* [Work instructions]: Determine how many lines in the listing below include "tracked", and answer with only that number.
··· Source material
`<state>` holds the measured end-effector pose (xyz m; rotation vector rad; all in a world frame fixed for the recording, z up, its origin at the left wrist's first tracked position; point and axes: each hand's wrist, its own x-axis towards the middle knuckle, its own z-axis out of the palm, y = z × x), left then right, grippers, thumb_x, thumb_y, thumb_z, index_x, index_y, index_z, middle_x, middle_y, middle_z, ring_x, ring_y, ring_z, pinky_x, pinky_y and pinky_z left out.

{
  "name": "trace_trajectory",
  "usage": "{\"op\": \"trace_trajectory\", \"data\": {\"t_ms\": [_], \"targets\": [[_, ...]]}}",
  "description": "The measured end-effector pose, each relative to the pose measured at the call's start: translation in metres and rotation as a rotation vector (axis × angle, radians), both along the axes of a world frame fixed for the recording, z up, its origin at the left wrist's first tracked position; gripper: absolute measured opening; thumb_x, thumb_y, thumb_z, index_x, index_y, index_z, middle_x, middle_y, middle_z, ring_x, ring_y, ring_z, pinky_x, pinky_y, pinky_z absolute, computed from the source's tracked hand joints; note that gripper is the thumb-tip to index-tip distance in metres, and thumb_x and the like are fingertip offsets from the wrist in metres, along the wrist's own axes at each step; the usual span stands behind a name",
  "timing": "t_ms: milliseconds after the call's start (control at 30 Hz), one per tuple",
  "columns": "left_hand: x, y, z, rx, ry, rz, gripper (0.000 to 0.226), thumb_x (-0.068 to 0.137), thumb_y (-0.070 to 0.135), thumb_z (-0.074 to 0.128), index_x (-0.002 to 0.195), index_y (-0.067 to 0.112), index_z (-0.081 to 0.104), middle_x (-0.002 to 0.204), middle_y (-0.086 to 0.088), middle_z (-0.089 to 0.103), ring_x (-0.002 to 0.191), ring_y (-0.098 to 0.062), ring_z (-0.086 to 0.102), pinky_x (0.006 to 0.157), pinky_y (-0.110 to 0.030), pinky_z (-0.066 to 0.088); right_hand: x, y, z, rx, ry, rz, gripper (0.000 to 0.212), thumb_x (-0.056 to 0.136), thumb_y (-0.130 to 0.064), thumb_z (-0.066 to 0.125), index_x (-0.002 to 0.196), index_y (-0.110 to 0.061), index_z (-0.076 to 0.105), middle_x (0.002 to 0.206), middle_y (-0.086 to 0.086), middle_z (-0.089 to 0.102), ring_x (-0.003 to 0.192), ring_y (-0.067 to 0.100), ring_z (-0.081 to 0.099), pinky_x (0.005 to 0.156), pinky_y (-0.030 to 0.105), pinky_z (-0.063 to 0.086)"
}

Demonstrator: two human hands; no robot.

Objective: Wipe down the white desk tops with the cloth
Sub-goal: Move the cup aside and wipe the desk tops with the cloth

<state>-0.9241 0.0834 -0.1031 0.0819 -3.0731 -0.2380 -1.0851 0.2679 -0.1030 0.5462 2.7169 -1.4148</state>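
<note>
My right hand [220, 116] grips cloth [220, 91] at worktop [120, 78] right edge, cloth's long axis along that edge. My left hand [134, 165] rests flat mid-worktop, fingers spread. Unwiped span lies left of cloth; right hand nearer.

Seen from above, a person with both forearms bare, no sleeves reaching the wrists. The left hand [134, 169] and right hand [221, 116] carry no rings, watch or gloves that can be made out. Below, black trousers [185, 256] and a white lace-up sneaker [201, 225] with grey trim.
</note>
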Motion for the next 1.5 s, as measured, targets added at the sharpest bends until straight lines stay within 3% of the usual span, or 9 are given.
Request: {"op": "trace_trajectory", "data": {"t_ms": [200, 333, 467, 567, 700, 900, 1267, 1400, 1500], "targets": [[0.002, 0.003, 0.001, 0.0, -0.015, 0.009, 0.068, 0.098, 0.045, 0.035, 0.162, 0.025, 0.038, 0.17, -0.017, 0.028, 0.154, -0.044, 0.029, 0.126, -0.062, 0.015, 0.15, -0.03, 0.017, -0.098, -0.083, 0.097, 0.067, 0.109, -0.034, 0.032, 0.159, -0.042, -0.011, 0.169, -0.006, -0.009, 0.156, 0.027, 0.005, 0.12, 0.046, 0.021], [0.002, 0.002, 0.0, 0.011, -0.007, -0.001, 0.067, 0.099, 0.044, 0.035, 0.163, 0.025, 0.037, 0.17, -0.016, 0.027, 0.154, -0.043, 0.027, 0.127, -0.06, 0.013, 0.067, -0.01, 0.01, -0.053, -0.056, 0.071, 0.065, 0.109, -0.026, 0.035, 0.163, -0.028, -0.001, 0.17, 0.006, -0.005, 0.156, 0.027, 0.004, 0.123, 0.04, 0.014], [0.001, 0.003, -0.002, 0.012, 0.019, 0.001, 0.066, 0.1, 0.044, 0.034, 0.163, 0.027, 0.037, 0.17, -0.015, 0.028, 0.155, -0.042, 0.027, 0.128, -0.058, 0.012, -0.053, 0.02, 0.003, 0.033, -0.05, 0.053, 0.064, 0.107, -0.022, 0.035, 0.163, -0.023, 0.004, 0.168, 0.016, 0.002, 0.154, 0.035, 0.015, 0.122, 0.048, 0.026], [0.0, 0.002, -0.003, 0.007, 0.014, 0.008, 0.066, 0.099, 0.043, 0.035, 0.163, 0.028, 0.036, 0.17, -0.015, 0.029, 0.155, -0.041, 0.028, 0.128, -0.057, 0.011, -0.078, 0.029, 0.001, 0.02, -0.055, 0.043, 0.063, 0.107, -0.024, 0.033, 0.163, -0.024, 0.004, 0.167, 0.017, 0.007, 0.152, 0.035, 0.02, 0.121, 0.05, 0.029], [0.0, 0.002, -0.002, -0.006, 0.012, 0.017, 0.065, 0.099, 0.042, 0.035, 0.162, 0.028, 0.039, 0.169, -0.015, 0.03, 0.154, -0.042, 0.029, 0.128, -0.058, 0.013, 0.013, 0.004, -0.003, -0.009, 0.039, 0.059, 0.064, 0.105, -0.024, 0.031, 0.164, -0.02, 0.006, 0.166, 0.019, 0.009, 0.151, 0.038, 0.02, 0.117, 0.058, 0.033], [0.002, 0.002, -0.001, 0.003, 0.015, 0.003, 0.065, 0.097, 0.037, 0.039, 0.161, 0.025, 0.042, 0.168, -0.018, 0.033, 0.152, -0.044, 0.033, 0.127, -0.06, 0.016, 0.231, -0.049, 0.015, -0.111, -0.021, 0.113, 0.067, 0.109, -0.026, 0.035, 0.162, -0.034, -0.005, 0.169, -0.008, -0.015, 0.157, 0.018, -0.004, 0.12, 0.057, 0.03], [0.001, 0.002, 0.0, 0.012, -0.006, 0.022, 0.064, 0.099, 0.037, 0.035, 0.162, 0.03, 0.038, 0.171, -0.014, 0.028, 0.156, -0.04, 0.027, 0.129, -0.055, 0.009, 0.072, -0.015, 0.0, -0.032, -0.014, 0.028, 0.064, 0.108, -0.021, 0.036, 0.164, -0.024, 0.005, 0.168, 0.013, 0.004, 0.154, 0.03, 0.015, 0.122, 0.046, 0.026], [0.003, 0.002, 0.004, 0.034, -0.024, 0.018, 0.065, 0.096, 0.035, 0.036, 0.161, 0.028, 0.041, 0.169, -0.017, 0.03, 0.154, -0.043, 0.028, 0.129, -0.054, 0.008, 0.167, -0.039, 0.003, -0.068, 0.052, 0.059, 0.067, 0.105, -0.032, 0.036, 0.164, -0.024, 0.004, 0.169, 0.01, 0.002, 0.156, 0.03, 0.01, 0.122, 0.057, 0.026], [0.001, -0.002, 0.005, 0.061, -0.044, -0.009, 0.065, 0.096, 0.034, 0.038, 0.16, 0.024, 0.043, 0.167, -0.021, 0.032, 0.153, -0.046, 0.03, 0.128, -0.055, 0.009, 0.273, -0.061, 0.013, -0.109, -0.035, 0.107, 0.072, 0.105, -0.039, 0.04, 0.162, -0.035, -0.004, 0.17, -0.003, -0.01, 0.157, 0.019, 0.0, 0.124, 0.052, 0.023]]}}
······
* [Solution below]: 2